American college basketball tournament

The 2024 Ivy League Women's Basketball Tournament, popularly referred to as "Ivy Madness", was the postseason women's basketball tournament for the Ivy League of the 2023–24 NCAA Division I women's basketball season. It was held on March 15 and 16, 2024 at the Levien Gymnasium on the campus of Columbia University in New York City. The winner, the Princeton Tigers, received the Ivy League's automatic bid to the 2024 NCAA Tournament.

== Seeds ==
The top four teams in the Ivy League regular-season standings qualified for the tournament and will be seeded according to their records in conference play, resulting in a Shaughnessy playoff. If a tie for any of the top four positions exists, tiebreakers are applied in the following order:

- Head-to-head record between teams involved in the tie.
- Record against the top team(s) not involved in the tie in order of conference record, going down through the seedings until the tie is broken.
- Average of the teams' ranking in the following computer systems: NCAA NET Ranking.
- If a tie persists, a draw shall be conducted by the executive director following the last contest of the regular season.

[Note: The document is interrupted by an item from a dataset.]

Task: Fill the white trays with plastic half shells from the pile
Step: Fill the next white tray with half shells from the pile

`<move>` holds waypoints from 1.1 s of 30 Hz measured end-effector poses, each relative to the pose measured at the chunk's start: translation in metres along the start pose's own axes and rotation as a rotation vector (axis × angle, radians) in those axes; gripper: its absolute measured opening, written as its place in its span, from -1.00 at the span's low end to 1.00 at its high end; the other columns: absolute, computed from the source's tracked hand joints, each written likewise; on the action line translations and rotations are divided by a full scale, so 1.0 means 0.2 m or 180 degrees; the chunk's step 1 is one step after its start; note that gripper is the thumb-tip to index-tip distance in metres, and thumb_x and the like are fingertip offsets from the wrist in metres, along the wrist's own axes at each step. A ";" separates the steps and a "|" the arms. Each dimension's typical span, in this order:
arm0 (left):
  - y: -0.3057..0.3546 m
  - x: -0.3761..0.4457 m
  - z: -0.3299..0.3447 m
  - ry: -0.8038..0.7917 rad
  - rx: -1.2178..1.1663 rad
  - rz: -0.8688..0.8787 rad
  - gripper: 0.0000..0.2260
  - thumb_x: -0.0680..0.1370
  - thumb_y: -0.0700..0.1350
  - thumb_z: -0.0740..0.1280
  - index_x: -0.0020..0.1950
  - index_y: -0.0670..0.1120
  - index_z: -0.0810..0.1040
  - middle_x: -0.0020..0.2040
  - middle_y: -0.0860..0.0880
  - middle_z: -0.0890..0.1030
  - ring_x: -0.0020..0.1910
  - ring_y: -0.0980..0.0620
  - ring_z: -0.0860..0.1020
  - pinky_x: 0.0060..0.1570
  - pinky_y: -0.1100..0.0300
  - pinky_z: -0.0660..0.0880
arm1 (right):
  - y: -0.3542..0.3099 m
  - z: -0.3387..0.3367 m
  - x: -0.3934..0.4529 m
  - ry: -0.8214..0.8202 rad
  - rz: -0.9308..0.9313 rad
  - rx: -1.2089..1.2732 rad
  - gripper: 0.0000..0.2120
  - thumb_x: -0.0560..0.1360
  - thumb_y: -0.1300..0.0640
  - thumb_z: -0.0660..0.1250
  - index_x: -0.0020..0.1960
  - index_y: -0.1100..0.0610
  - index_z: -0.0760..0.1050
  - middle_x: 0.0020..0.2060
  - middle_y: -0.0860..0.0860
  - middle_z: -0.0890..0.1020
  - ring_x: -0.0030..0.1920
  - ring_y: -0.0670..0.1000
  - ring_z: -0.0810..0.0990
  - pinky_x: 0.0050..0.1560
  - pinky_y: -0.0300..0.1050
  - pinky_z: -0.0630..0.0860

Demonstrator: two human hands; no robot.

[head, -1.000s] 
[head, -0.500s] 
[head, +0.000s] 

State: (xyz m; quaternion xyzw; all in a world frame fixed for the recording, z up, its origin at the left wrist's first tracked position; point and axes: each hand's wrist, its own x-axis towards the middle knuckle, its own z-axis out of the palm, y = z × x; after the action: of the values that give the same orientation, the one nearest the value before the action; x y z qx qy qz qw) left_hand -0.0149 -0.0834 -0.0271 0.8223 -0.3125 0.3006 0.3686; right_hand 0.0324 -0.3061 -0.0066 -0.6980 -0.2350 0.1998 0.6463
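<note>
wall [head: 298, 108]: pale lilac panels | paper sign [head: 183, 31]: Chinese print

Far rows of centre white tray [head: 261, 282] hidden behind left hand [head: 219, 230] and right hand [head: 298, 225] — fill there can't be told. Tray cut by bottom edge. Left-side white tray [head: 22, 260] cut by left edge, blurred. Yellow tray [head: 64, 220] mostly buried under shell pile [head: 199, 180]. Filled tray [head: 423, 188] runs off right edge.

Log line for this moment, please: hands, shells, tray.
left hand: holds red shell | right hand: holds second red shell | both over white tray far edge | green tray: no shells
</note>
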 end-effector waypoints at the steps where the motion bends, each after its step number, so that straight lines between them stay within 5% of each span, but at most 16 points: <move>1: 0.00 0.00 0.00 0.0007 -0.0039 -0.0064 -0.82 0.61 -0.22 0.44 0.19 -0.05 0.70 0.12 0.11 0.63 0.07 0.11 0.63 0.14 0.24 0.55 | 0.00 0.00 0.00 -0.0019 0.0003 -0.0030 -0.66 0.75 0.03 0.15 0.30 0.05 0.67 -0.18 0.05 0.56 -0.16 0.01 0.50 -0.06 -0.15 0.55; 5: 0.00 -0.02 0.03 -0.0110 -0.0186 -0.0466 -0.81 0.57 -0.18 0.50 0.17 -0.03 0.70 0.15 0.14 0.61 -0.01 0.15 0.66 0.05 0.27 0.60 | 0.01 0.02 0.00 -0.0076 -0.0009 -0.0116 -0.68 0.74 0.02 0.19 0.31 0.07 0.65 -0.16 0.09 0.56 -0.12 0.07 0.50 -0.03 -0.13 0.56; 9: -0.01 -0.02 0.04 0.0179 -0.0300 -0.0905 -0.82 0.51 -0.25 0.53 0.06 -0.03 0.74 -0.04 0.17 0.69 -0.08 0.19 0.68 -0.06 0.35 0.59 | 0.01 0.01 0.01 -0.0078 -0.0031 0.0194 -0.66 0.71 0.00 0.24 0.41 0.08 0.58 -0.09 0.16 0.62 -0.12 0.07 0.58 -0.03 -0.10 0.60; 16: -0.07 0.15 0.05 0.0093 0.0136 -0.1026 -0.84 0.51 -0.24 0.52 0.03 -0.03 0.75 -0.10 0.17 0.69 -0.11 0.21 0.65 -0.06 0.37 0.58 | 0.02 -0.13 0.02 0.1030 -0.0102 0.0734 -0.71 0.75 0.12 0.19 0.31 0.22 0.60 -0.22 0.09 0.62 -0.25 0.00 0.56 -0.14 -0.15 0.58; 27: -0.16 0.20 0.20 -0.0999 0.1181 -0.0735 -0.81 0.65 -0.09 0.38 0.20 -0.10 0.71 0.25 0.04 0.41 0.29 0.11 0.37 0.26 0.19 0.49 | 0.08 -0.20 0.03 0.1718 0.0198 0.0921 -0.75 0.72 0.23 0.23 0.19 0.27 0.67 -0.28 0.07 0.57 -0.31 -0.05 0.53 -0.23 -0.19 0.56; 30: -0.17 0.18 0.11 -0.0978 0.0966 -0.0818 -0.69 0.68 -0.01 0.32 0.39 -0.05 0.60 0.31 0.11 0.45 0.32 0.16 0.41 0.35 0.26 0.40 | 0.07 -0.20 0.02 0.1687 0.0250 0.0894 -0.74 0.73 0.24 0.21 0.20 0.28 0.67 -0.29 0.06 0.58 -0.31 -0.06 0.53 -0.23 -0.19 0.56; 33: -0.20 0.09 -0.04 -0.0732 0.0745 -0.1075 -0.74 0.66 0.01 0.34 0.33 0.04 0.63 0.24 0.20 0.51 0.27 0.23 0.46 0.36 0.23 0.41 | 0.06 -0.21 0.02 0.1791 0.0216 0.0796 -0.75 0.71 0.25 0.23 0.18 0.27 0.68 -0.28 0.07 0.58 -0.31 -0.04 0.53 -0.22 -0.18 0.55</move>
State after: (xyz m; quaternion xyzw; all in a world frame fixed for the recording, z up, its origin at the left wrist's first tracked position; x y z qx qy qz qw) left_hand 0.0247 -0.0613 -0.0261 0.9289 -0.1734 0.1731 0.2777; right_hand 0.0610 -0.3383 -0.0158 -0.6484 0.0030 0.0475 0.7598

| Seed | School | Record | Tiebreaker |
|---|---|---|---|
| 1 | Princeton | 13–1 | Higher NET |
| 2 | Columbia | 13–1 | Lower NET |
| 3 | Harvard | 9–5 |  |
| 4 | Penn | 7–7 | 1–1 vs. Harvard |
| DNQ | Brown | 7–7 | 0–2 vs. Harvard |
| DNQ | Yale | 5–9 |  |
| DNQ | Cornell | 1–13 | Higher NET |
| DNQ | Dartmouth | 1–13 | Lower NET |

== Schedule ==

Session: Game; Time; Matchup; Score; Television; Attendance
Semifinals – Friday, March 15
1: 1; 4:30 pm; No. 1 Princeton vs. No. 4 Penn; 59–54; ESPN+; 1,552
2: 7:00 pm; No. 2 Columbia vs. No. 3 Harvard; 63–61; 2,598
Championship – Saturday, March 16
2: 3; 5:00 pm; No. 1 Princeton vs. No. 2 Columbia; 75-58; ESPNews; 2,703
Game times in Eastern Time. Rankings denote tournament seeding.